Architektur und Psychoanalyse: Transparenz und Intimität

Event

Samstag 28.11.2009

Architektur und Psychoanalyse: Transparenz und Intimität

28. November 2009, 12.00 Uhr

Architektur und Psychoanalyse: Transparenz und Intimität - Symposium mit Referaten und anschliessender Podiumsdiskussion

Teilnehmende:

Stanislaus von Moos, Dozent an der Accademia di Architettura, Mendrisio und emeritierter Professor für Kunstgeschichte der Universität Zürich

Christian Kerez, Architekt, Zürich

Eva Laquièze-Waniek, Lehrbeauftragte am Institut für Philosophie der Universität Wien

Helge Mooshammer, wissenschaftlicher Mitarbeiter am Institut für Kunst und Gestaltung der TU Wien

Insa Härtel, Privatdozentin am Fachbereich Kulturwissenschaften der Universität Bremen

Das Symposium wurde organisiert in Zusammenarbeit mit dem Psychoanalytischen Seminar Zürich (www.psychoanalyse-zuerich.ch) und Hochparterre - Verlag für Architektur und Design (www.hochparterre.ch).

Transparenz und Intimität

Christian Kerez hat Wohnhäuser oder ein Schulhaus gebaut. Es ist ganz aus Glas, auch innen, und steht im Leutschenbach in Zürich. Die Frage von Öffentlichkeit und Intimität stellt sich hier ganz durchsichtig. Gegen eine solche Durchsicht werden Schutzmanöver entwickelt. Man zieht die Jalousien oder verbirgt sich hinter Lamellen. Bekannt ist auch das Phänomen, dass man sich für den unteren Teil der Glasfläche einen Sichtschutz sucht und aufstellt. Ganz offensichtlich ist es gerade für den unteren Teil von Bedeutung, geschützt zu sein, wobei es sich zweifellos um sexuelle Phantasien zu handeln scheint. Dies kann dazu führen, dass man von den dafür benutzten Objekten von aussen nur die Rückseite sieht, ganz so als ob damit auch eine Rückseite der Transparenz vorgeführt würde.
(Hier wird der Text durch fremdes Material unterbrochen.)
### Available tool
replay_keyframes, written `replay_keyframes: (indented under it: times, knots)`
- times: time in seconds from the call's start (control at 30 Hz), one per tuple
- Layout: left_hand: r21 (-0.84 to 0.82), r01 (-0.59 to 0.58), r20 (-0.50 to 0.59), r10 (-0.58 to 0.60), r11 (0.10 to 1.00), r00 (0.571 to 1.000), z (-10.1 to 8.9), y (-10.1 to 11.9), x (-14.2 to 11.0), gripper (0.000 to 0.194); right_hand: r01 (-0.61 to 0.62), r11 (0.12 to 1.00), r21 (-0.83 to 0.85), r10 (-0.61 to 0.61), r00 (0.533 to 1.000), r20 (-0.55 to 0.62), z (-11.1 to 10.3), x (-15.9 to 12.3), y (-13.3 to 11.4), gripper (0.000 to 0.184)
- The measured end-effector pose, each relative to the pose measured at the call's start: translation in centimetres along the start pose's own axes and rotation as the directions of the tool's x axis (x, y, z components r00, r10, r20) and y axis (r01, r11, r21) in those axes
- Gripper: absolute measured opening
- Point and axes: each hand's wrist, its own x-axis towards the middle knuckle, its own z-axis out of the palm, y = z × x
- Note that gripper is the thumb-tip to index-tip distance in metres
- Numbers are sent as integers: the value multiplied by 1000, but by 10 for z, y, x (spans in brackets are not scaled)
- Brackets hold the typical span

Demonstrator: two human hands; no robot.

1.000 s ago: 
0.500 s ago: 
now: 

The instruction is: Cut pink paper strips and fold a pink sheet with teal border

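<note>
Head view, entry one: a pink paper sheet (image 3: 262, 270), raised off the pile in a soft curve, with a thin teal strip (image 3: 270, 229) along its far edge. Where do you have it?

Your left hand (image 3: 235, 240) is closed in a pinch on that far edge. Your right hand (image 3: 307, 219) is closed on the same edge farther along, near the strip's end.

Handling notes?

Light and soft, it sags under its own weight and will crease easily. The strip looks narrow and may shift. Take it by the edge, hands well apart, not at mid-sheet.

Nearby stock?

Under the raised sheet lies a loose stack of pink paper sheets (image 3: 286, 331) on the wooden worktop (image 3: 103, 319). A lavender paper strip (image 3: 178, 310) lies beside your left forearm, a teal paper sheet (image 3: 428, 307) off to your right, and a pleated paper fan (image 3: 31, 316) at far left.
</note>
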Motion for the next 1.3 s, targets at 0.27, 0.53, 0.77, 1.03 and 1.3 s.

Eine andere Umkehrung, die in solchen gläsernen Bauten immer wieder auftaucht, entsteht, wenn der Tag sich zur Nacht wendet, wenn es dunkel wird. Dann blickt man von innen nicht mehr durch, sieht nicht mehr hinaus, sondern vor allem sich selbst. Und wird gesehen. Hierzu passt die Geschichte, die Slavoj Žižek erzählt: Ein Freund von ihm sah in einem benachbarten Bürohaus den Chef klassischerweise die Sekretärin vögeln. Sie waren ausgestellt und hatten ganz und gar vergessen, dass man sie sehen könnte. Der Freund rief darauf die Nummer im Büro des Chefs an und meldete sich mit den Worten: «Gott sieht alles!», worauf der Arme einen Herzinfarkt erlitt. Se non è vero, è ben trovato.

Die Frage nach Intimität und Transparenz lässt sich jedoch auch auf ganz andere Weisen stellen. Beispielsweise ausgehend von sexuell motivierten Bewegungspraxen im öffentlichen Raum oder von topisch‚ intimen Körper-Anordnungen. Solchen Wegen wird auf diesem Symposium nachgegangen. Von Interesse ist hier Helge Mooshammers Konzept des Cruising, mit dem es zunächst um die herumstreifende Suche nach (schwulen) sexuellen Kontakten geht, etwa in Parks, auf Toiletten, in Nischen:

Es geht um den Umgang, um flüchtige raumaneignende Begegnungen und Inanspruchnahmen, in denen Architektur relational und gerade nicht nur als das erscheint, was sichtbar da ist.
Von Interesse ist ebenso das Konzept der Krypta (Eva Laquièze-Waniek). Mit der Krypta als verborgener Grabstatt ist u.a. ein paradoxer Ort einer ausgeschlossenen Einschließung angespielt – eine Art irreführende Architektur oder Einnistung, die Totes und Ausgestrichenes sozusagen lebendig bewahrt (vgl. Derrida 1976). Desorientierende Irreführungen im Sinne indiskreter Erkundungswege (Insa Härtel) sind ein weiteres Stichwort dieses Symposiums im Spannungsfeld von Architektur und Psychoanalyse.